Lebih tepat sebenarnya lokasinya dipindah saja ke Lokasi semula mengacu pada rekomendasi Komisi V DPR-RI, yaitu di Kambuno, Kecamatan Nanggala, Kabupaten Toraja Utara, Provinsi Sulawesi Selatan dengan dasar pemikiran prinsip efektif, efisien dan ekonomis. Labih mengirit uang negara bukan? Ini masih soal anggaran, jika dikaitkan dengan pelaksana, maka mungkin kita adalah orang yang paling bodoh jika mempertahankan pembangunannya tetap di Pitu Buntu Pitu Lombok/Palawa, Kecamatan Mengkendek, Kabupaten Tanah Toraja, Sulawesi Selatan. Alasannya simpel, karena dengan demikian kita hanya akan memberikan kesempatan kembali kepada para pemain lama untuk menghabiskan uang negara, hasilnya tentu akan mangkarak lagi.

Bisa saja masyarakat terprovokasi karena isu lokasi, yang satu bilang biarlah tetap di tempat kita, agar daerah kita lebih maju, lalu yang satu lagi juga sama. Akibatnya akan terjadi tarik menarik yang kuat di kalangan masyarakat, bahkan bisa saja menimbulkan korban, dalam bentuk luas.

Mari berfikir jernih, jangan mau masuk pada kepentingan-kepentingan kelompok pemain-pemain lama, hasilnya akan mangkrak lagi, mau berapapun uang Republik ini diberikan kepada mereka juga tidak akan cukup kok.
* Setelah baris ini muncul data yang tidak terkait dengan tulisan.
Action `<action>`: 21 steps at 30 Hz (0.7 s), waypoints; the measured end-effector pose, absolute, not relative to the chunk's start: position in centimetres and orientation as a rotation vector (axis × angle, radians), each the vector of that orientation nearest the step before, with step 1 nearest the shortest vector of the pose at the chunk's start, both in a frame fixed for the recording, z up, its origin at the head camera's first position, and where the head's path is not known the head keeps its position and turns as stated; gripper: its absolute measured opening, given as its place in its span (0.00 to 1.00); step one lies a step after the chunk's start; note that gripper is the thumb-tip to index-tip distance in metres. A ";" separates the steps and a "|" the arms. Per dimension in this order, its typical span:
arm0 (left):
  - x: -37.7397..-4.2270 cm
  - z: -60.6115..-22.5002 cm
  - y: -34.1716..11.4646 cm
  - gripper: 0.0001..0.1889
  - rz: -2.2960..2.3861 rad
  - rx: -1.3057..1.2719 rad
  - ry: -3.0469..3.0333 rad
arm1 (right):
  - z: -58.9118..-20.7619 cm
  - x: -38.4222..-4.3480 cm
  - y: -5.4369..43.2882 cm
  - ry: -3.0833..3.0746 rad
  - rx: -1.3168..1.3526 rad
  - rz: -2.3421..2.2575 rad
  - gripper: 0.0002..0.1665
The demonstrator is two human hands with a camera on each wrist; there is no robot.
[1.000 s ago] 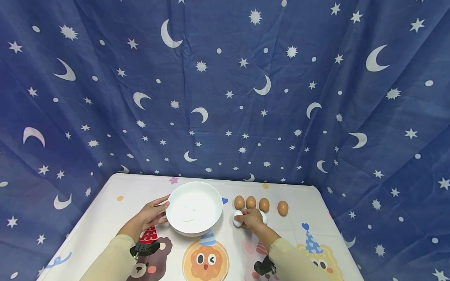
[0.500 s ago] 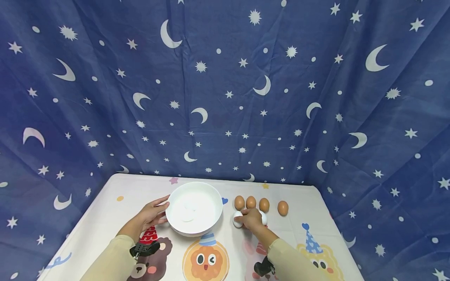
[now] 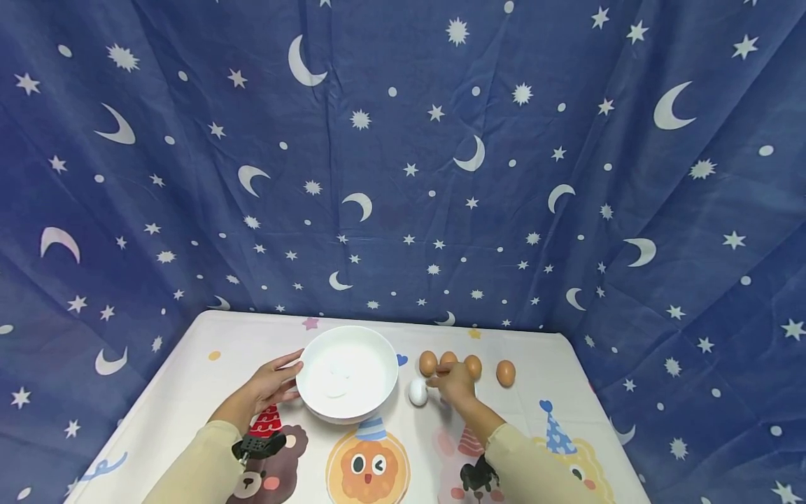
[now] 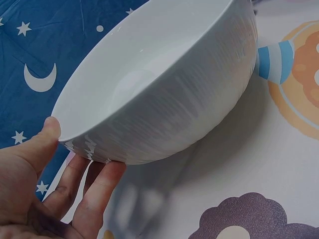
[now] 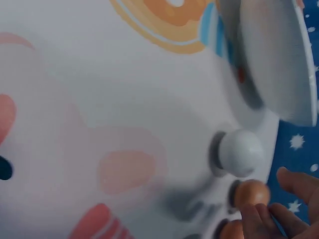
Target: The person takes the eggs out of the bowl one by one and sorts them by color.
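1. I see the left hand [image 3: 271, 385] clamped on the left side of a white bowl [image 3: 376, 360]. The thumb presses at the rim, and the fingers support the outer wall from underneath.
2. The right hand [image 3: 457, 383] is well apart from the left one. Its thumb and fingers are separated from each other, close over the eggs.
3. The white bowl is left of the middle of the worktop [image 3: 248, 339], with its opening upward. I cannot tell if its base rests fully flat.
4. A white egg [image 3: 418, 392] lies between the white bowl and the right hand, just beside the right thumb. In my right wrist view, a gap shows between this egg and the fingers.
5. Behind it, four brown eggs [image 3: 428, 363] make a row. Three are near each other; the fourth lies separately, more to the right. The right hand hides part of the two middle ones.
6. Both arms wear pale sleeves [image 3: 195, 462], with a black device [image 3: 259, 446] at each wrist.
7. The worktop cover has printed cartoon figures, among them a brown bear [image 3: 283, 472] and an orange round face [image 3: 368, 469].
8. Behind everything hangs a blue curtain [image 3: 403, 262] with white moons and stars.
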State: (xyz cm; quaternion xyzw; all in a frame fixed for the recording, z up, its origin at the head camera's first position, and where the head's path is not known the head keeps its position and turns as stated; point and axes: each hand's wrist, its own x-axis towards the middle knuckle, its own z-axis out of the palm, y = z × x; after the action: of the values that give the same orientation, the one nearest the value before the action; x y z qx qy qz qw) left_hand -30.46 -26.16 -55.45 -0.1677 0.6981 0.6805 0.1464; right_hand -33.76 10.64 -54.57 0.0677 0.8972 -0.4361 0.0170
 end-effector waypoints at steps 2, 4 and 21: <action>-30.5 -55.4 -26.1 0.29 1.956 -0.483 2.012 | -54.0 -33.8 10.2 2.797 0.166 -1.405 0.22; -30.5 -55.4 -26.1 0.30 1.951 -0.475 2.013 | -53.3 -33.7 9.5 2.769 0.124 -1.479 0.21; -30.4 -55.4 -26.2 0.30 1.973 -0.459 1.991 | -51.0 -32.8 0.3 2.380 0.042 -1.666 0.24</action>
State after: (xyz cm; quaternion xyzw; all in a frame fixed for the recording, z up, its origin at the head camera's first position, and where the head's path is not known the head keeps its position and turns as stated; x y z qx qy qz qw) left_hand -30.44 -26.16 -55.45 -0.1599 0.6930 0.6868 0.1499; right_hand -32.80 0.30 -50.98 0.0143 0.8135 -0.5693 0.1179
Hasilnya akan mangkrak lagi.

Lebih parahnya jika masyarakat sudah saling curiga. Jangan sampai ada korban karena kita tidak berfikir jernih, atau masuk kedalam ruang-ruang kotor yang sengaja diciptakan oleh para pemain lama itu. Akibatkan sesama masyarakat saling menghujat dan saling memfitnah. Mengatakan yang sana penghianat, sementara yang sini larut dalam pola permainan pemain-pemain lama menjadikan proyek pembangunan Bandara Buntu Kuni mangkarak hingga hari ini!

Satu tagline saya bagikan kepada saudara-saudara yang lagi tegang-tengang urat disana, #JokowiLihatlahBandaraBBK!